Beginning with the line that contains "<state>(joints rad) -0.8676" and ending with the line that contains "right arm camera", reproduce the lines of the entries below exactly, omitting pictures.
:::
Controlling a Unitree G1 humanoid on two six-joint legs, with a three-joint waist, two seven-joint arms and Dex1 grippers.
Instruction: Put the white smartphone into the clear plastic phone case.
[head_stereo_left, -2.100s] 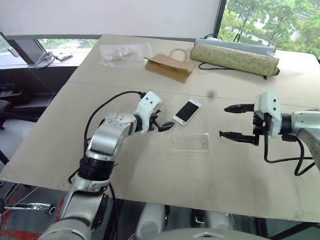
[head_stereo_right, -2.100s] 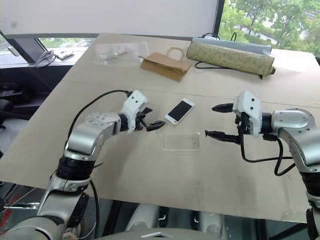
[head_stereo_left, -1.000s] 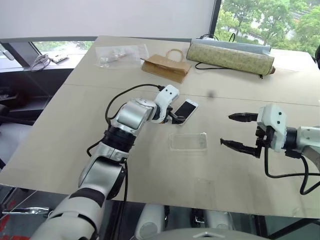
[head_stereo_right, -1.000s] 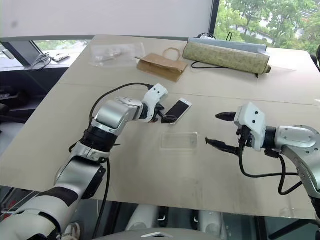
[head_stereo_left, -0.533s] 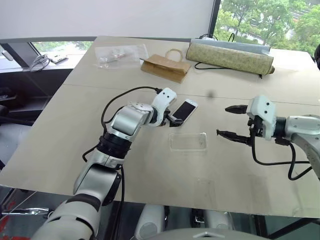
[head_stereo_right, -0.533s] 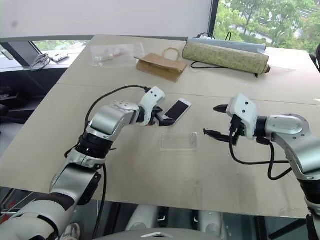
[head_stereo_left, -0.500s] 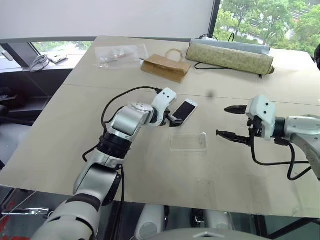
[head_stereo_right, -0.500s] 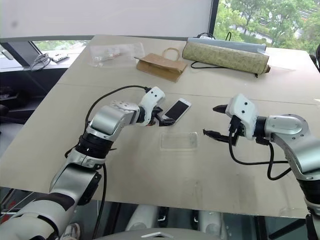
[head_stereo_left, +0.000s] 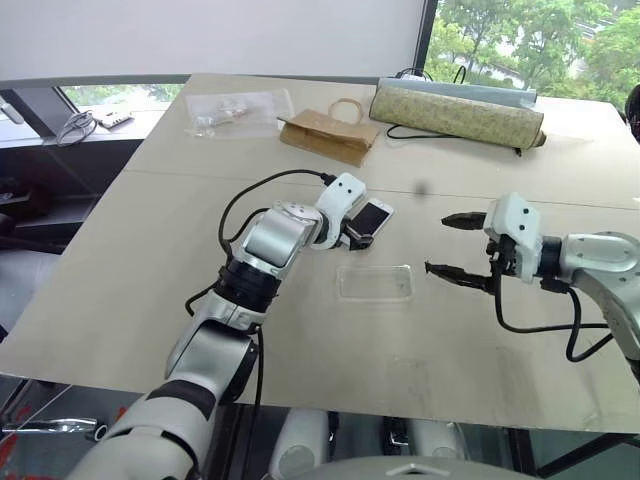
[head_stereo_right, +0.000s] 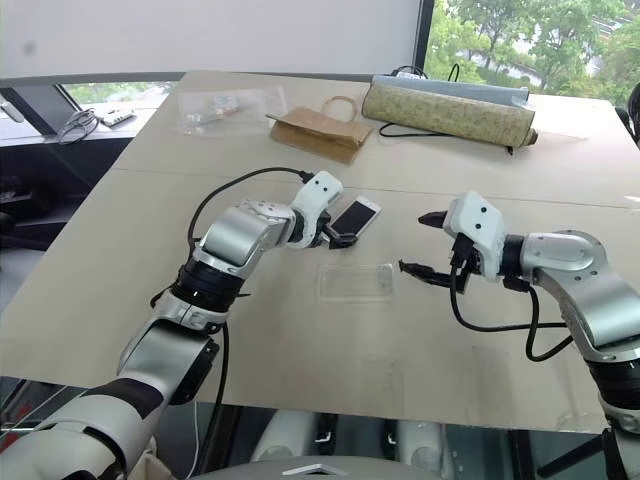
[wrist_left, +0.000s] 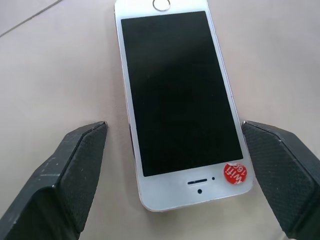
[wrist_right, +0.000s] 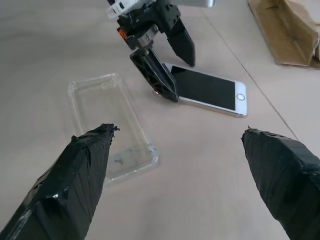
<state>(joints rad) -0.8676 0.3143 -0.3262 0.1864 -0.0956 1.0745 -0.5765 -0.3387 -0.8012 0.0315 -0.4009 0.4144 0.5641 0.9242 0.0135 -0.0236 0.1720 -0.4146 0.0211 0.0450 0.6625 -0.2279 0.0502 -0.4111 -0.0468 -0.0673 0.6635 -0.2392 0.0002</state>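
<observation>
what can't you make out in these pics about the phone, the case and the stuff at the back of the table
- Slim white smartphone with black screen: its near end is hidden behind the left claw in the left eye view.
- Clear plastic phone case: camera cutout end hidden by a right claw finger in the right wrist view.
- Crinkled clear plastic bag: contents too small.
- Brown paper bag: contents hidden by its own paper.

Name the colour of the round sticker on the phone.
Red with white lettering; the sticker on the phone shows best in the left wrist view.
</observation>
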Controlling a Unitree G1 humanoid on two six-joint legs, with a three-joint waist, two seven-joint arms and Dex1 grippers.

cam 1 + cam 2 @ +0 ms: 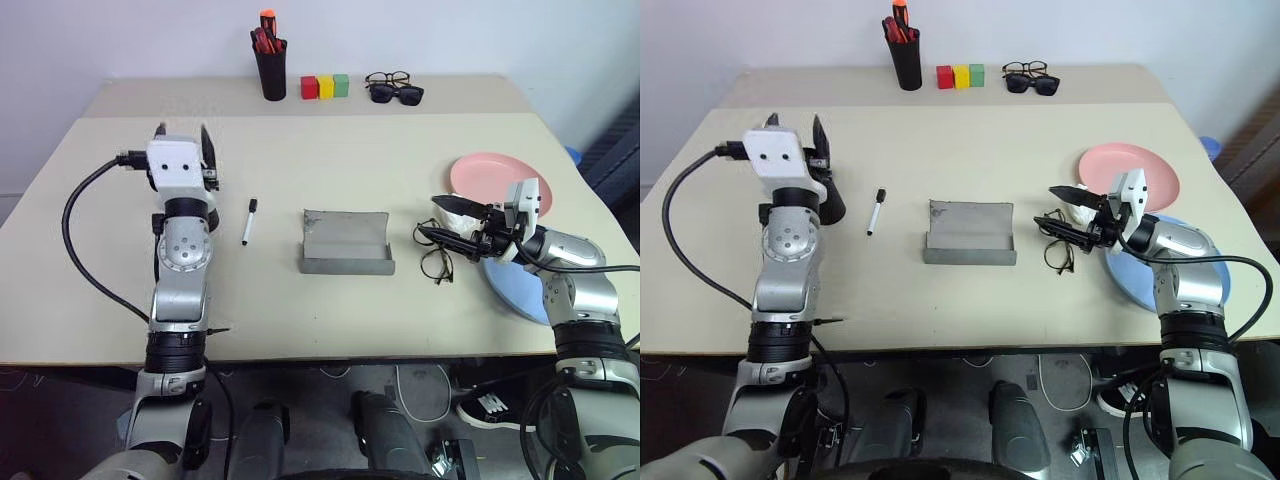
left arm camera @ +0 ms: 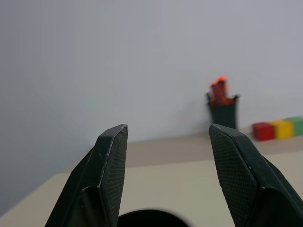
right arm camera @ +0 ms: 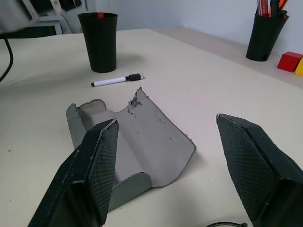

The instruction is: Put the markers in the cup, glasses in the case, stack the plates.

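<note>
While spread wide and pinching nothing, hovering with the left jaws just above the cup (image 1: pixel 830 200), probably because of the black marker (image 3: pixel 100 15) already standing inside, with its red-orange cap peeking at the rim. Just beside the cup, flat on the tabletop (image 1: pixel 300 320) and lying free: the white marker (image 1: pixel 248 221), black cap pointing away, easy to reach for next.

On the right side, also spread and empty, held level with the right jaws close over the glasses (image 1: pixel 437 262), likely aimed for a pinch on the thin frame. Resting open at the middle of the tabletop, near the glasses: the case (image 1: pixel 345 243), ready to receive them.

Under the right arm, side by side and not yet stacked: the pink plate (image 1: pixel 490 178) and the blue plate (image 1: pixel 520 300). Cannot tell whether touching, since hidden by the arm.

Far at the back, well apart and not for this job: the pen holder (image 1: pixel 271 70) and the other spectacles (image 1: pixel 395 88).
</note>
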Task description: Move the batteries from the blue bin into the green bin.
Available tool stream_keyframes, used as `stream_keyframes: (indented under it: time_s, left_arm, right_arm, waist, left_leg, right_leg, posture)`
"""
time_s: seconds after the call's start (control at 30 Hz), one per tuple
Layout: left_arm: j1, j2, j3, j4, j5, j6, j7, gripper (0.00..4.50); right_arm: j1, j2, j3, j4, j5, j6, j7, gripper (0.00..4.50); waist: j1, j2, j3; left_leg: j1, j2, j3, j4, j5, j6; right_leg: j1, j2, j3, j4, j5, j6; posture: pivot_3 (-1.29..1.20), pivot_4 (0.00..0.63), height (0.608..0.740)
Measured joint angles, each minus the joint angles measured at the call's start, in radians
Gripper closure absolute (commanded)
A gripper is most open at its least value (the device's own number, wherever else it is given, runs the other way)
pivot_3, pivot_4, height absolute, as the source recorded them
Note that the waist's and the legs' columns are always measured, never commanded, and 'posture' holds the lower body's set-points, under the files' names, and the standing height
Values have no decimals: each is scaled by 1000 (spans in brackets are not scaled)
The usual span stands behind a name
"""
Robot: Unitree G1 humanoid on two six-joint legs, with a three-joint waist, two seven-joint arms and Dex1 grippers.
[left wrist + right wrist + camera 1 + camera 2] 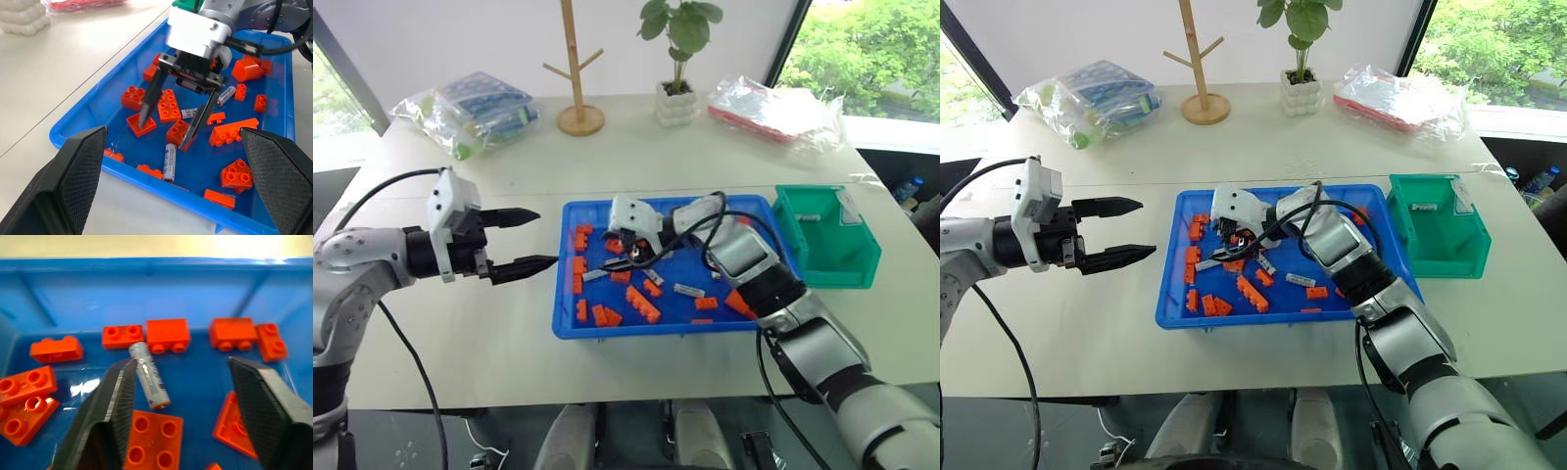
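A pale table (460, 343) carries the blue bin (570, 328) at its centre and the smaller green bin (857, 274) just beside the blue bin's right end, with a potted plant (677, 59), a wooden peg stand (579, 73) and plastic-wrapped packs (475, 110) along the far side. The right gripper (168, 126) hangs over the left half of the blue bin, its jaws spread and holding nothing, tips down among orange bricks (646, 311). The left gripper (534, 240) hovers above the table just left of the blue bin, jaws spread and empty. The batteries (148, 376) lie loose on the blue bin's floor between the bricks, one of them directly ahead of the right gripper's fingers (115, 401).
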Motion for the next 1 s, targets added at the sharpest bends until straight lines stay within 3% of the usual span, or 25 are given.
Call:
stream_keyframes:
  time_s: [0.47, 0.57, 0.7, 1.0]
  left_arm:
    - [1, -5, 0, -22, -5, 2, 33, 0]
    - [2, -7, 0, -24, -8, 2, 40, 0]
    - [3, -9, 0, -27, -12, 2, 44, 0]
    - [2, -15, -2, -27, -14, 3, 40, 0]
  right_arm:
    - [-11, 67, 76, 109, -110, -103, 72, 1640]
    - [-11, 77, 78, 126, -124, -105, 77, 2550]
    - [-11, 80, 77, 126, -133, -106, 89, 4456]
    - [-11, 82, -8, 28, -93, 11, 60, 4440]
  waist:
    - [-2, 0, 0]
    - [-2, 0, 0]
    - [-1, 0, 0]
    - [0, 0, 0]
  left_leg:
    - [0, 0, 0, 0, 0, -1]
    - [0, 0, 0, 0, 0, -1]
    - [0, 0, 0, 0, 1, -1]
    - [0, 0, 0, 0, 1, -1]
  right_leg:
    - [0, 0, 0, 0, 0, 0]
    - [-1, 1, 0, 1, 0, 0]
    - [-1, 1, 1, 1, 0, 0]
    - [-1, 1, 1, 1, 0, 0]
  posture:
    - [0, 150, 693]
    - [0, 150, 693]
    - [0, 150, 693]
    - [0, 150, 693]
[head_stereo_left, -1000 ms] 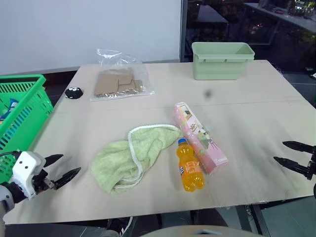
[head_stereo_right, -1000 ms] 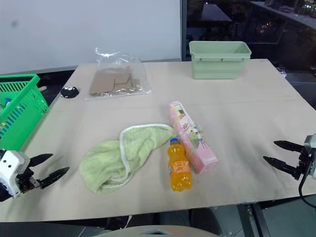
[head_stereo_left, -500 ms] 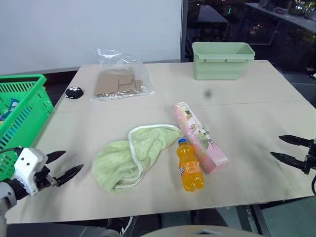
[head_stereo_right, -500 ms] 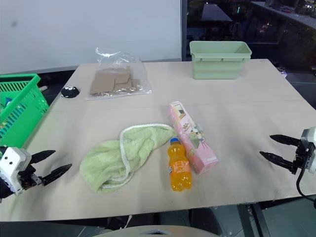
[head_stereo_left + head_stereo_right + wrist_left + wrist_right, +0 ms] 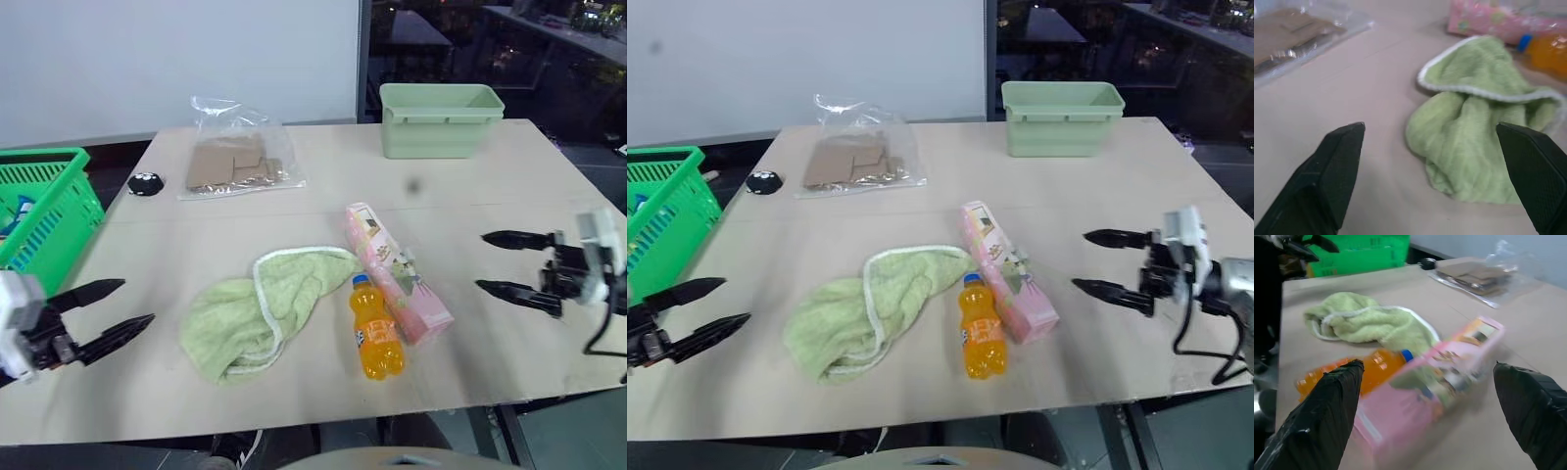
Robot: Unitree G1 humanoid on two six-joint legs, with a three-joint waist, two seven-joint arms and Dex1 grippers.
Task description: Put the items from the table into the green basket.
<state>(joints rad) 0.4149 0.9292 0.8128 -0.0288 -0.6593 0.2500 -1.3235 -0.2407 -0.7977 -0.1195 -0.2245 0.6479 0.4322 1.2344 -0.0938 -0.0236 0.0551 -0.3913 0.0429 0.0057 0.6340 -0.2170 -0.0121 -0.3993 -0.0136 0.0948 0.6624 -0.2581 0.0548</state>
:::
• [EXPECTED OUTPUT]:
<state>(joints rad) -0.8676 0.3143 -0.3262 0.1864 -0.0956 1.0745 -0.5765 -0.3387 -0.8012 0.0315 -0.4009 0.4144 0.5641 0.9242 0.0135 -0.0236 0.1720 -0.4146 0.0211 0.0450 0.6625 -0.2279 0.0502 -0.4111 -0.0468 -0.0673 0.6635 -0.2392 0.0002</state>
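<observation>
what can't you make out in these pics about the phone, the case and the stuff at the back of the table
- Slim white smartphone with black screen: its near end is hidden behind the left claw in the left eye view.
- Clear plastic phone case: camera cutout end hidden by a right claw finger in the right wrist view.
- Crinkled clear plastic bag: contents too small.
- Brown paper bag: contents hidden by its own paper.

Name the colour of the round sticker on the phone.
Red with white lettering; the sticker on the phone shows best in the left wrist view.
</observation>
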Controlling a Unitree G1 humanoid on two six-joint legs, with a three-joint waist, two seven-joint arms and Dex1 grippers.

cam 1 + cam 2 @ +0 ms: 
left arm camera @ +0 ms: 
right arm camera @ +0 ms: 

The submitted response is complete.